Your answer should be one number, the count of lines in the records that carry the string "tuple".

[DATA IN THIS EXERCISE]
· · · · · · ·

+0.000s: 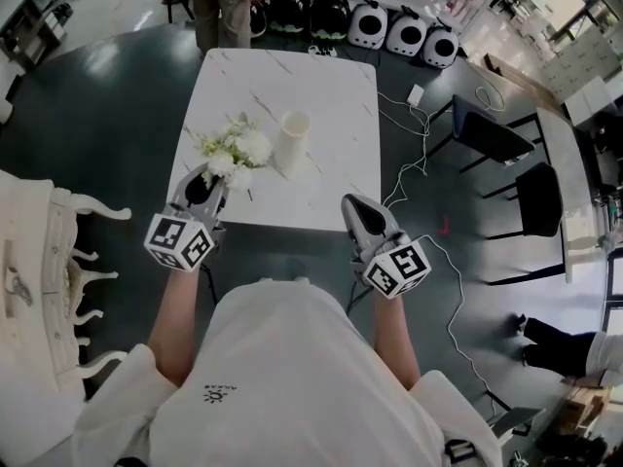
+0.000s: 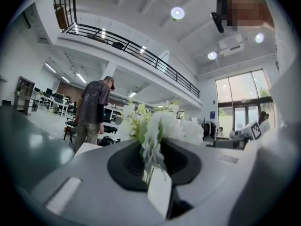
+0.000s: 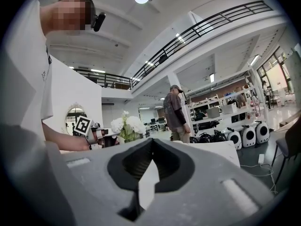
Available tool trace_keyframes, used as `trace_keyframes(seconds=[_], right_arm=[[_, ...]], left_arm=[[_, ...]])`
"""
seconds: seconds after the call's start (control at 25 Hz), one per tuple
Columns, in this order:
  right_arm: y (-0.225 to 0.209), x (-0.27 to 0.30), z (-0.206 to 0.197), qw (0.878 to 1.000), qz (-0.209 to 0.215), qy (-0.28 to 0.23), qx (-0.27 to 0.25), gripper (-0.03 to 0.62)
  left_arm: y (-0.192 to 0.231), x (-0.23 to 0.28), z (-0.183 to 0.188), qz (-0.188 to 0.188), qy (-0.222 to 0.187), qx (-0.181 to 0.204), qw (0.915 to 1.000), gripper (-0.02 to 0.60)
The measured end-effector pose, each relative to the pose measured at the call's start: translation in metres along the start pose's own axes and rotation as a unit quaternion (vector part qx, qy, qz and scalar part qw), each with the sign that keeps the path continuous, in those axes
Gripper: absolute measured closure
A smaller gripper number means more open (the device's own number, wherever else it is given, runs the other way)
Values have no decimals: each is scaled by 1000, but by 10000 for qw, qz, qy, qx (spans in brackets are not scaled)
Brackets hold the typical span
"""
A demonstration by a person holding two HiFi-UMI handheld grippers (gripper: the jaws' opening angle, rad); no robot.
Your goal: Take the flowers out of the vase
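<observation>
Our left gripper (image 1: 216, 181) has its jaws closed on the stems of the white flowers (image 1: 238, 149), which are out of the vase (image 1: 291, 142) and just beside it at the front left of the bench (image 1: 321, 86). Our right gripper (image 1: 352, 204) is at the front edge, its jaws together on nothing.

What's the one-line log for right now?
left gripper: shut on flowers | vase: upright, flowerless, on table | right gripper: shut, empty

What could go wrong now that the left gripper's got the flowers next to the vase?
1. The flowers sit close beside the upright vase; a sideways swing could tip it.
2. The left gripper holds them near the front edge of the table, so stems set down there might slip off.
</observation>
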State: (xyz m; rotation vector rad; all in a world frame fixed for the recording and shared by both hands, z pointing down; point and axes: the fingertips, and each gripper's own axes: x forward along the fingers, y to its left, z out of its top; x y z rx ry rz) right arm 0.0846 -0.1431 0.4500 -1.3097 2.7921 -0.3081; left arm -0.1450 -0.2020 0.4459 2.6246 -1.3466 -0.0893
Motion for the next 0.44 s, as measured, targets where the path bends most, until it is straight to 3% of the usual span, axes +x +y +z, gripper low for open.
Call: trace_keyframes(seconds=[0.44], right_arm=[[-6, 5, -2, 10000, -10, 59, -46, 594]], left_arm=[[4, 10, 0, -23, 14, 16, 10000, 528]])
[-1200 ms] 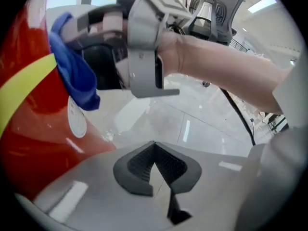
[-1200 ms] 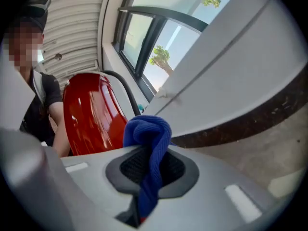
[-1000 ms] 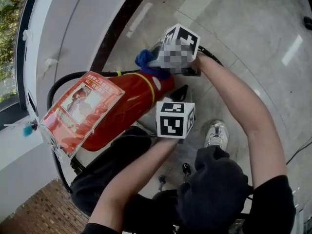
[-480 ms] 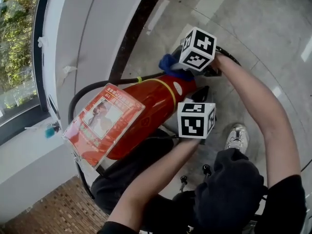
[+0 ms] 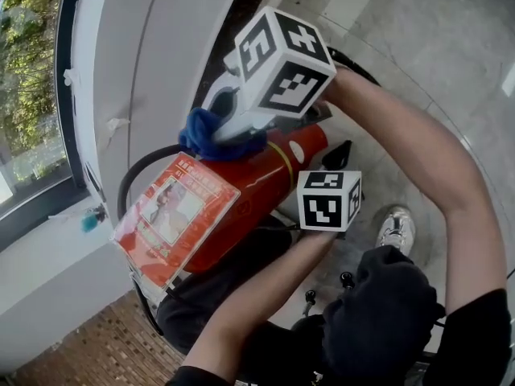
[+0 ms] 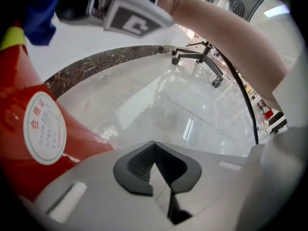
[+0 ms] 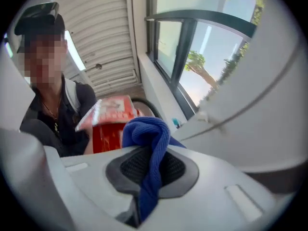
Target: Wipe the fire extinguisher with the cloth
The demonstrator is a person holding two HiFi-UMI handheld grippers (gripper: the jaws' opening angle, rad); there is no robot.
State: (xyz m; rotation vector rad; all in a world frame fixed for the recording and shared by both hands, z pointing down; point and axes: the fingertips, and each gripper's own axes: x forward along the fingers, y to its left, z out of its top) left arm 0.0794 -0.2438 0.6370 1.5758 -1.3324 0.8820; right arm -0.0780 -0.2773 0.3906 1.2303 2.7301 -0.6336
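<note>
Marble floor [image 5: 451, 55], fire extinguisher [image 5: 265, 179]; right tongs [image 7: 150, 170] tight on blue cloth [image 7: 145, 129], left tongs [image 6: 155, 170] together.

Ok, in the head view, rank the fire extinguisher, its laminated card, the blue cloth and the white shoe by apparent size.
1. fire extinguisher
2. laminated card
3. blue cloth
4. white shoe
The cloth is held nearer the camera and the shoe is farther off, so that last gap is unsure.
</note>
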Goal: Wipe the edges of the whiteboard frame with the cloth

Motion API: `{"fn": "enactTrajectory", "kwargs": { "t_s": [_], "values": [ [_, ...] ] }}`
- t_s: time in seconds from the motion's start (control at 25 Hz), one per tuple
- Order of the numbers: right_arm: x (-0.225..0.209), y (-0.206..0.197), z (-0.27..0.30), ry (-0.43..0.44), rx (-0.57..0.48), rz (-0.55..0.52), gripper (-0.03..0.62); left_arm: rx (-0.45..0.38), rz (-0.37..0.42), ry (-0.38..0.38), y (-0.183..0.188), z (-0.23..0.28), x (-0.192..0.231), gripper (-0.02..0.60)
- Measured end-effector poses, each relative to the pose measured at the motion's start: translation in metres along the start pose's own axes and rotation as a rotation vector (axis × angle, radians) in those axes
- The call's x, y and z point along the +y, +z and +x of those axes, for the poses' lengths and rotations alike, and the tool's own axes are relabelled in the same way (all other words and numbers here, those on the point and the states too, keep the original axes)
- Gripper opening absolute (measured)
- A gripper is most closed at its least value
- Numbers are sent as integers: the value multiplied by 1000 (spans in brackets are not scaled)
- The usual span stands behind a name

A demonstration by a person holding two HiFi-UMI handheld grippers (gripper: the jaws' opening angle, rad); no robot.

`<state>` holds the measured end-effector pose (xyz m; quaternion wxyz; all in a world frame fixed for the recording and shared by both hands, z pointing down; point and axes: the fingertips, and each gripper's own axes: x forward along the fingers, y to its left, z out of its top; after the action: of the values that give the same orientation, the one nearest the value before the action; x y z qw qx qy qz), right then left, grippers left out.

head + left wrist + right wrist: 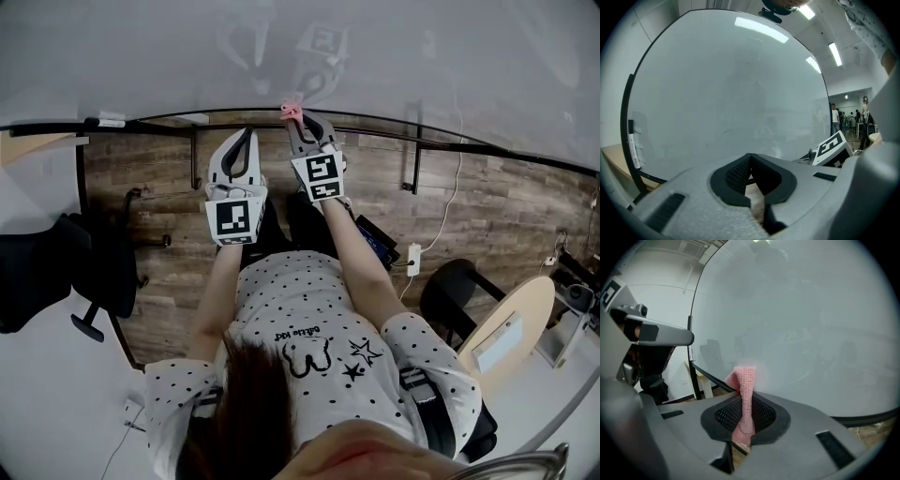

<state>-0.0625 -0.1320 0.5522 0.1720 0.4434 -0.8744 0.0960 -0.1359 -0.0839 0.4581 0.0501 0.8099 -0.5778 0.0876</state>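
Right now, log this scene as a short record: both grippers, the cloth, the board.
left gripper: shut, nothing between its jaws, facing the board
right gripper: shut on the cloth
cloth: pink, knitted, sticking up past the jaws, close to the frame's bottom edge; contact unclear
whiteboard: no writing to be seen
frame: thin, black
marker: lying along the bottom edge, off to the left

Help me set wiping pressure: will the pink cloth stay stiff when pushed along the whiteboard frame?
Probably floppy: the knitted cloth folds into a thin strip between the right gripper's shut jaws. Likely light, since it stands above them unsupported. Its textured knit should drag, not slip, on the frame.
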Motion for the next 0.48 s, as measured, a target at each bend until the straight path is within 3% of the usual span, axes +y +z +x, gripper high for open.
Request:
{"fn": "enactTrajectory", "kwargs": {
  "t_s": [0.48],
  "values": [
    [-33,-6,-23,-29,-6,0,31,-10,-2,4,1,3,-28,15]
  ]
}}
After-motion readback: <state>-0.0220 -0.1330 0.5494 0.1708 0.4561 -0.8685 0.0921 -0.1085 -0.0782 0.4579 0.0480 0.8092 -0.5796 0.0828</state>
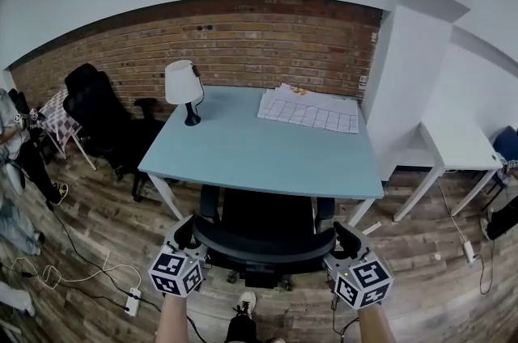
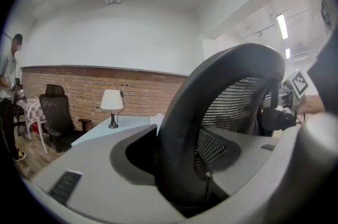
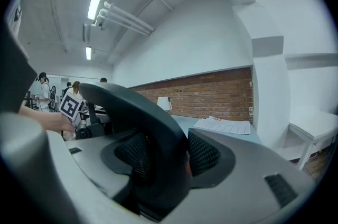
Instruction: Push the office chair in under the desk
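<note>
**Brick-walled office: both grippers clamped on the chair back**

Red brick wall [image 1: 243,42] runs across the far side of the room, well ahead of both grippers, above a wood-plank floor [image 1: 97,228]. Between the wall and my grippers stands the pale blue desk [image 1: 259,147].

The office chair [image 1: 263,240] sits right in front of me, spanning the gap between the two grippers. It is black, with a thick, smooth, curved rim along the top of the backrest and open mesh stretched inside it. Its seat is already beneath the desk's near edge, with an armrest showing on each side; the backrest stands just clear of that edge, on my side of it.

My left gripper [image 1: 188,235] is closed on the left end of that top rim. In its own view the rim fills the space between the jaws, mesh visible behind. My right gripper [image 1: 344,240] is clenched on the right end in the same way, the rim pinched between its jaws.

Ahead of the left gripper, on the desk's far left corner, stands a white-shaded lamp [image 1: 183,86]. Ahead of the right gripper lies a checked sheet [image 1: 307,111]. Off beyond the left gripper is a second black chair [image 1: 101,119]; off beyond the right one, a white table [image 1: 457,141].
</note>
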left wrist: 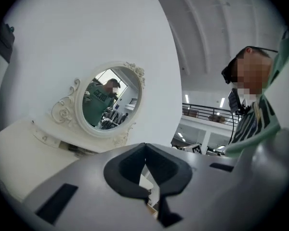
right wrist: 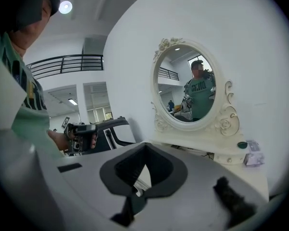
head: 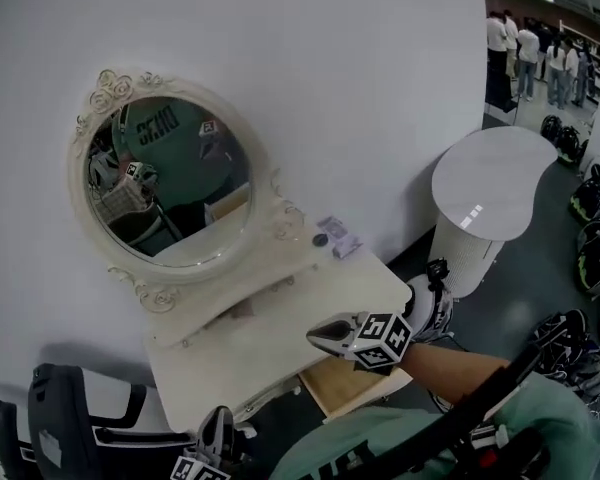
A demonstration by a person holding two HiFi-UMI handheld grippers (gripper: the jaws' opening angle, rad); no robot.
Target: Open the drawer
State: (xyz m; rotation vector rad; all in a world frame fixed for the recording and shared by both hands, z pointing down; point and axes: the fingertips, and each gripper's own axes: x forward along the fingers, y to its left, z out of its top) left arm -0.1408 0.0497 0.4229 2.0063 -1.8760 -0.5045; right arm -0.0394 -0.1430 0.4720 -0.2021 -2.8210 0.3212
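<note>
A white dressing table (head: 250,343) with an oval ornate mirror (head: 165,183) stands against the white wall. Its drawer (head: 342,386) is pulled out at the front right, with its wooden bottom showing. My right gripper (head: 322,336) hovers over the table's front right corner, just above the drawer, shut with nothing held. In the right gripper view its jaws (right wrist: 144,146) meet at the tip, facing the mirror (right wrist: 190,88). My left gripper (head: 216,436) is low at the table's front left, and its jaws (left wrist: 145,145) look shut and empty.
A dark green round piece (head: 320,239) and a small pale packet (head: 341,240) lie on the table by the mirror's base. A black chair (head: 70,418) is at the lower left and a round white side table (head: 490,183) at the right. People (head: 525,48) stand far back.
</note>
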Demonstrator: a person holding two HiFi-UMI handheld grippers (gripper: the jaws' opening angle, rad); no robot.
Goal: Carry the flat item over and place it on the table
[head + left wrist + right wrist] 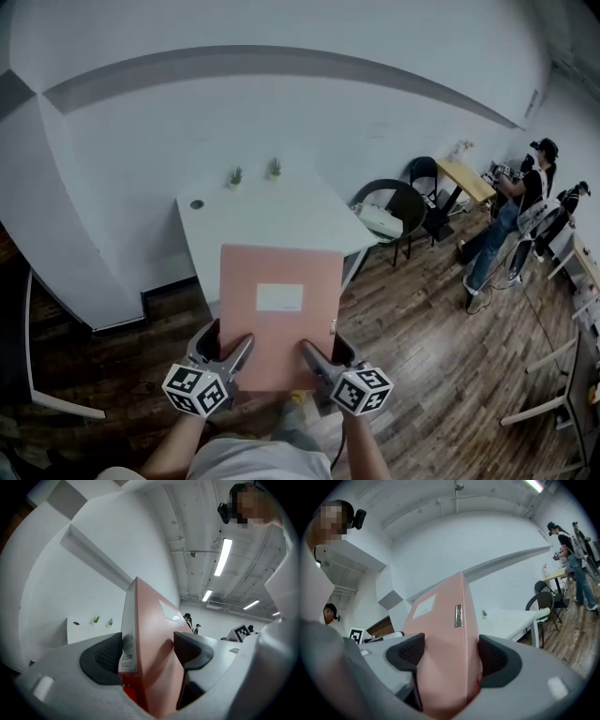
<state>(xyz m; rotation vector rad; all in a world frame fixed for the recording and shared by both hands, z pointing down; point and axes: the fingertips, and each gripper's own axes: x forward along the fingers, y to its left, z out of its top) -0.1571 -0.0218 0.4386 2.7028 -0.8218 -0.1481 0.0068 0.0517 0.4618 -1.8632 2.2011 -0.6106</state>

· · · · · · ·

[OUTPUT OF THE EXERCISE] 2